Subject: Re: IP_HDRINCL send on little-endian machine causes kernel panic
To: Charles M. Hannum <mycroft@MIT.EDU>
From: Jonathan Stone <jonathan@dsg.stanford.edu>
List: tech-kern
Date: 07/27/1996 16:58:59
 mycroft@mit.edu (Charles M. Hannum) writes:

>> If that's the intended user/kernel interface, [...]

>Certainly not.  It should accept the fields in network byte order.


I agree.  But since raw sockets are supposed to offer a close
simulacrum of an in-kernel environment, and the in-kernel environment
was changed by CSRG, it's possible someone from CSRG might have
deliberately chosen the current interface.


>It
>also seems like the ip_output() interface should be changed to use
>network order for consistency.

Consistency with *what*?

The 4.4bsd networking stack deliberately keeps the ip_len field
in host byteorder above ip_output() and ipintr(). ip_intr() byteswaps
the ip_len and ip_off early on; ip_output() similarly byteswaps them.
IIRC, this was a deliberate change made for efficiency and clarity
reasons. (it makes comparison with the received-packet length in a
pkthdr marginally simpler.)  I no longer have access to earlier 4bsd
release tapes, so I can't say for sure, but I beleive it was done
approximately around Reno.

Are you simply unaware of this (deliberate) change, or do you disagree
with the change?

>It's an IP header.  The header format is well-defined.

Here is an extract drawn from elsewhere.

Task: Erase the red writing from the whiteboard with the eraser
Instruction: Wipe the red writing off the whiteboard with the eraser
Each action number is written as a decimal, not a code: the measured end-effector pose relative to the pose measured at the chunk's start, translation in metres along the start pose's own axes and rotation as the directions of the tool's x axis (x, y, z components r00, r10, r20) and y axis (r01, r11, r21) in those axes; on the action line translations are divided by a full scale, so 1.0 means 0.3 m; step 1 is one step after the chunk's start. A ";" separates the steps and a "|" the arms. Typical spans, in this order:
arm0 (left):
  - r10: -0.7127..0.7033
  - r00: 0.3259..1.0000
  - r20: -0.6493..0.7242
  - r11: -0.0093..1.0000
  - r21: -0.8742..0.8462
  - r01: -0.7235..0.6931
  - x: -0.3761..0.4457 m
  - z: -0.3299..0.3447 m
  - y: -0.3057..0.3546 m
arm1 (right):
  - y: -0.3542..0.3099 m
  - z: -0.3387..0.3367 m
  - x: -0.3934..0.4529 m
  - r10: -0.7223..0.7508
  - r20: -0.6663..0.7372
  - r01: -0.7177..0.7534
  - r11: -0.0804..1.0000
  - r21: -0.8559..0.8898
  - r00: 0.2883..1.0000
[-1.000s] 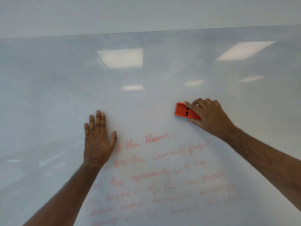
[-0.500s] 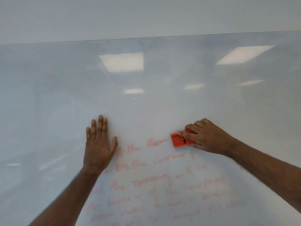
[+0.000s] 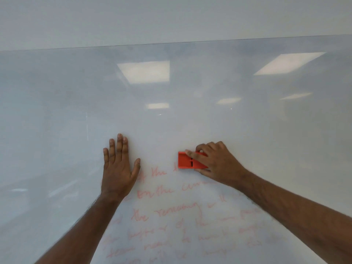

You don't seem to understand that the in-kernel ADT _does_not_use
an IP header. It uses a header with certain fields byteswapped.

I agree that the user-level raw-socket interface should specify
network-order IP headers.  That's not what the current implementation
does.  It seems not-implausible to argue, for instance, that the raw
socket abstraction exists in part to aid user-level prototyping of
protocols, before they are implemented inside the kernel.  For such
cases, faithfully exporting the in-kernel interface, including the
host-endian-ness of ip_len and ip_off, isn't totally indefensible.


>> and (b)
>> shouldn't panic if the user injects a bad packet with a "bad" IP
>> length.

>That's a bug.

Here's the fix I've been using.   EMSGSIZE seems to fit semantically,
thought the text string associated with it says "message too long"...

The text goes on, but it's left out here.